What is needed: With the pictures omitted, write out all of the listing exactly.

=== Section Start ===

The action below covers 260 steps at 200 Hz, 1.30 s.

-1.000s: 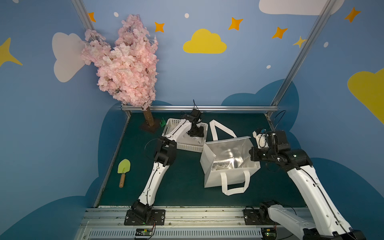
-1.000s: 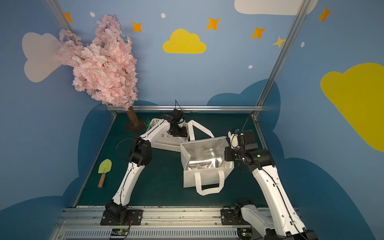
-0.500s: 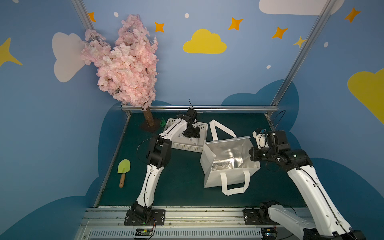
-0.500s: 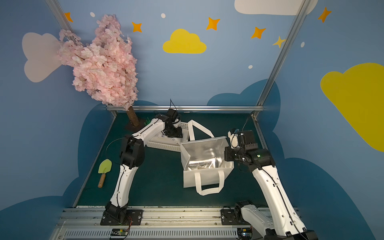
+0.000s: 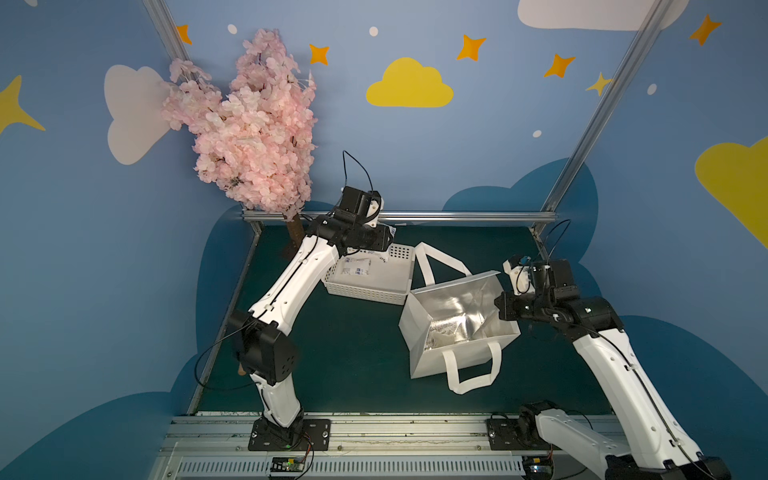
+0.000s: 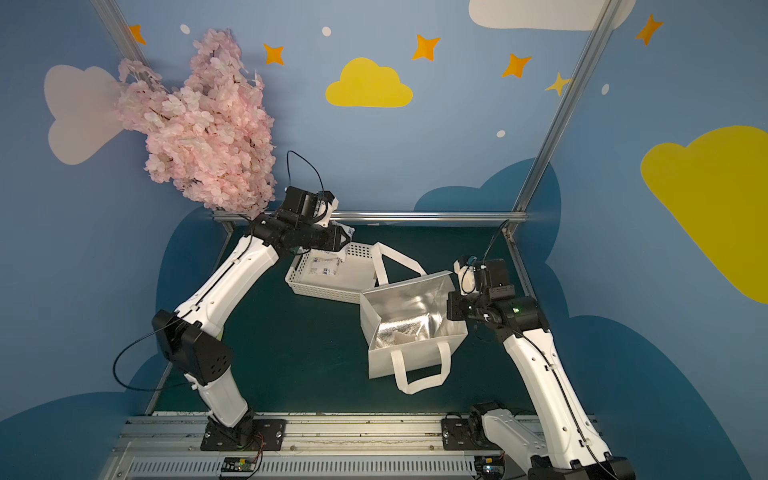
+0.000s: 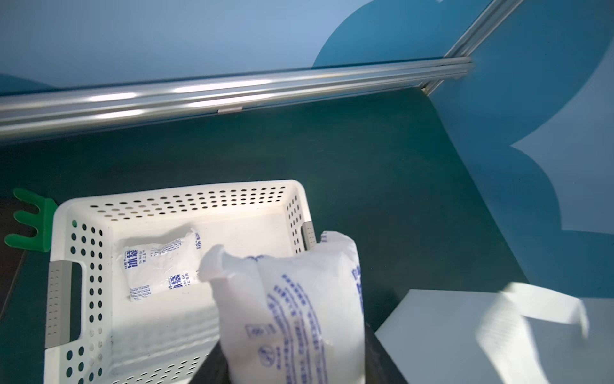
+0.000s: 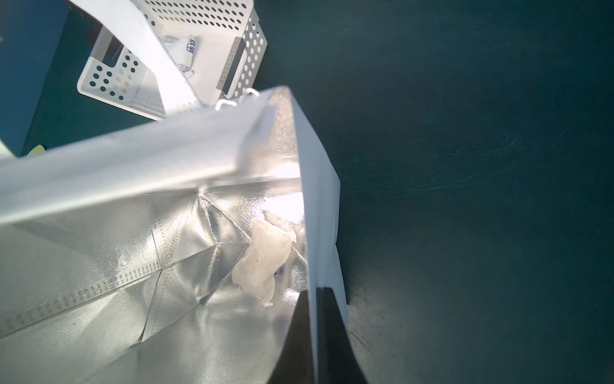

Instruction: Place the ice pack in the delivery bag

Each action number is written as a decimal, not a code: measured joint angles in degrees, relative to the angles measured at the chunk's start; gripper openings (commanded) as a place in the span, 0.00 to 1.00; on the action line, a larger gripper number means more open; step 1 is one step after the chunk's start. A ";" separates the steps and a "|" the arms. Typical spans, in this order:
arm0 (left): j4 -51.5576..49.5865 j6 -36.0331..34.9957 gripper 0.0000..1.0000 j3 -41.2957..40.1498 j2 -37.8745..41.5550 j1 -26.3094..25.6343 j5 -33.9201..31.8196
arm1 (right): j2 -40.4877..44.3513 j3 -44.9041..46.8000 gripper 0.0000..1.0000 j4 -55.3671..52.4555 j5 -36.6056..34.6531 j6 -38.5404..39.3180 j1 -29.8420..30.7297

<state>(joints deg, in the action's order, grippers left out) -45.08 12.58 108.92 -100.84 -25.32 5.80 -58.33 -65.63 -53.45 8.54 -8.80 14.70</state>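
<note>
My left gripper (image 7: 292, 362) is shut on a white ice pack (image 7: 292, 309) with blue print and holds it above the white perforated basket (image 7: 179, 192). A second ice pack (image 7: 159, 266) lies flat in that basket. In both top views the left gripper (image 5: 384, 245) hangs over the basket's far end. The delivery bag (image 5: 432, 365) stands open to the right of the basket, silver lining showing. Another ice pack (image 8: 265, 259) lies on its foil floor. My right gripper (image 8: 314, 345) is shut on the bag's side wall (image 8: 319, 186), one finger inside and one outside.
A pink blossom tree (image 5: 249, 124) stands at the back left corner. A green toy rake (image 7: 30, 219) lies beside the basket. An aluminium rail (image 7: 232, 86) runs along the table's back edge. The bag's loop handle (image 5: 473, 374) lies on the green mat.
My left arm has risen and its elbow has swung left. The gripper has come up out of the basket with the ice pack. The right arm and bag have not moved.
</note>
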 measured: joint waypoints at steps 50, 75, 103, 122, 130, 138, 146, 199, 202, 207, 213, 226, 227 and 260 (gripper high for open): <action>3.43 -4.90 0.20 -3.56 9.22 -11.37 0.81 | 0.13 0.00 0.00 0.13 1.53 -0.31 0.00; 4.68 -7.87 0.20 -4.11 11.67 -18.38 1.25 | 0.52 0.00 0.00 0.11 2.05 -0.44 0.00; 5.35 -10.99 0.19 -4.11 12.11 -25.59 0.63 | 1.07 0.00 0.00 0.09 2.43 -0.46 0.00; 5.29 -12.83 0.20 -4.11 11.63 -29.77 -0.02 | 1.11 0.00 0.00 0.09 2.71 -0.48 0.00; 5.29 -13.35 0.20 -4.11 11.37 -30.97 -0.02 | 1.11 0.00 0.00 0.07 2.82 -0.48 0.00; 5.38 -13.79 0.20 -4.33 11.04 -31.74 0.00 | 1.14 0.00 0.00 0.07 2.95 -0.48 0.00; 5.46 -14.14 0.20 -4.70 10.71 -32.04 -0.02 | 1.16 0.00 0.00 0.07 3.10 -0.48 0.00; 4.50 -16.81 0.21 -6.84 2.10 -31.74 -0.72 | 2.34 0.00 0.00 0.02 4.63 -0.48 0.00; 4.39 -17.03 0.21 -6.84 1.33 -31.74 -0.72 | 2.38 0.00 0.00 0.00 4.66 -0.48 0.00; 4.11 -17.33 0.21 -6.84 0.13 -31.74 -0.70 | 2.47 0.00 0.00 -0.07 4.70 -0.50 0.00; 3.89 -17.55 0.22 -6.82 -1.14 -31.74 -0.72 | 2.56 0.00 0.00 -0.22 4.81 -0.50 0.00; 3.26 -18.23 0.23 -6.82 -3.67 -31.76 -0.72 | 2.67 0.02 0.00 -0.39 4.90 -0.50 0.00; 3.13 -18.27 0.24 -6.82 -3.93 -31.76 -0.74 | 2.69 0.02 0.00 -0.42 4.90 -0.50 0.00; 0.98 -20.09 0.27 -6.36 -8.00 -32.20 -1.44 | 2.86 0.02 0.00 -0.35 5.40 -0.63 0.00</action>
<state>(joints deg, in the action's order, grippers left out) -44.10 -7.51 102.56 -108.84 -57.52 4.36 -55.46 -65.60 -53.80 13.93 -9.43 14.70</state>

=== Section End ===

Result of the task:
The action below covers 260 steps at 200 Hz, 1.30 s.

-1.000s: 
-1.000s: 
-0.500s: 
-0.500s: 
+0.000s: 
+0.000s: 
+0.000s: 
+0.000s: 

Instruction: Place the ice pack in the delivery bag

Each action number is written as a decimal, not a code: measured joint angles in degrees, relative to the angles measured at the chunk's start; gripper openings (commanded) as a place in the span, 0.00 to 1.00; on the action line, a larger gripper number means more open; step 1 is one step after the chunk's start. A ";" separates the steps and a "|" the arms. Typical spans, in this order:
arm0 (left): j4 -51.5576..49.5865 j6 -36.0331..34.9957 gripper 0.0000..1.0000 j3 -41.2957..40.1498 j2 -37.8745..41.5550 j1 -26.3094..25.6343 j5 -33.9201..31.8196
arm1 (right): j2 -40.4877..44.3513 j3 -44.9041..46.8000 gripper 0.0000..1.0000 j4 -55.3671..52.4555 j5 -36.6056..34.6531 j6 -38.5404..39.3180 j1 -29.8420..30.7297

<state>(joints deg, in the action's order, grippers left out) -45.08 12.58 108.92 -100.84 -25.32 5.80 -58.33 -65.63 -53.45 8.54 -8.80 14.70</state>
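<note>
My left gripper (image 7: 292, 362) is shut on a white ice pack (image 7: 292, 309) with blue print and holds it above the white perforated basket (image 7: 179, 192). A second ice pack (image 7: 159, 266) lies flat in that basket. In both top views the left gripper (image 5: 384, 245) hangs over the basket's far end. The delivery bag (image 5: 432, 365) stands open to the right of the basket, silver lining showing. Another ice pack (image 8: 265, 259) lies on its foil floor. My right gripper (image 8: 314, 345) is shut on the bag's side wall (image 8: 319, 186), one finger inside and one outside.
A pink blossom tree (image 5: 249, 124) stands at the back left corner. A green toy rake (image 7: 30, 219) lies beside the basket. An aluminium rail (image 7: 232, 86) runs along the table's back edge. The bag's loop handle (image 5: 473, 374) lies on the green mat.
My left arm has risen and its elbow has swung left. The gripper has come up out of the basket with the ice pack. The right arm and bag have not moved.
</note>
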 measured: joint waypoints at steps 50, 75, 103, 122, 130, 138, 146, 199, 202, 207, 213, 226, 227 and 260 (gripper high for open): <action>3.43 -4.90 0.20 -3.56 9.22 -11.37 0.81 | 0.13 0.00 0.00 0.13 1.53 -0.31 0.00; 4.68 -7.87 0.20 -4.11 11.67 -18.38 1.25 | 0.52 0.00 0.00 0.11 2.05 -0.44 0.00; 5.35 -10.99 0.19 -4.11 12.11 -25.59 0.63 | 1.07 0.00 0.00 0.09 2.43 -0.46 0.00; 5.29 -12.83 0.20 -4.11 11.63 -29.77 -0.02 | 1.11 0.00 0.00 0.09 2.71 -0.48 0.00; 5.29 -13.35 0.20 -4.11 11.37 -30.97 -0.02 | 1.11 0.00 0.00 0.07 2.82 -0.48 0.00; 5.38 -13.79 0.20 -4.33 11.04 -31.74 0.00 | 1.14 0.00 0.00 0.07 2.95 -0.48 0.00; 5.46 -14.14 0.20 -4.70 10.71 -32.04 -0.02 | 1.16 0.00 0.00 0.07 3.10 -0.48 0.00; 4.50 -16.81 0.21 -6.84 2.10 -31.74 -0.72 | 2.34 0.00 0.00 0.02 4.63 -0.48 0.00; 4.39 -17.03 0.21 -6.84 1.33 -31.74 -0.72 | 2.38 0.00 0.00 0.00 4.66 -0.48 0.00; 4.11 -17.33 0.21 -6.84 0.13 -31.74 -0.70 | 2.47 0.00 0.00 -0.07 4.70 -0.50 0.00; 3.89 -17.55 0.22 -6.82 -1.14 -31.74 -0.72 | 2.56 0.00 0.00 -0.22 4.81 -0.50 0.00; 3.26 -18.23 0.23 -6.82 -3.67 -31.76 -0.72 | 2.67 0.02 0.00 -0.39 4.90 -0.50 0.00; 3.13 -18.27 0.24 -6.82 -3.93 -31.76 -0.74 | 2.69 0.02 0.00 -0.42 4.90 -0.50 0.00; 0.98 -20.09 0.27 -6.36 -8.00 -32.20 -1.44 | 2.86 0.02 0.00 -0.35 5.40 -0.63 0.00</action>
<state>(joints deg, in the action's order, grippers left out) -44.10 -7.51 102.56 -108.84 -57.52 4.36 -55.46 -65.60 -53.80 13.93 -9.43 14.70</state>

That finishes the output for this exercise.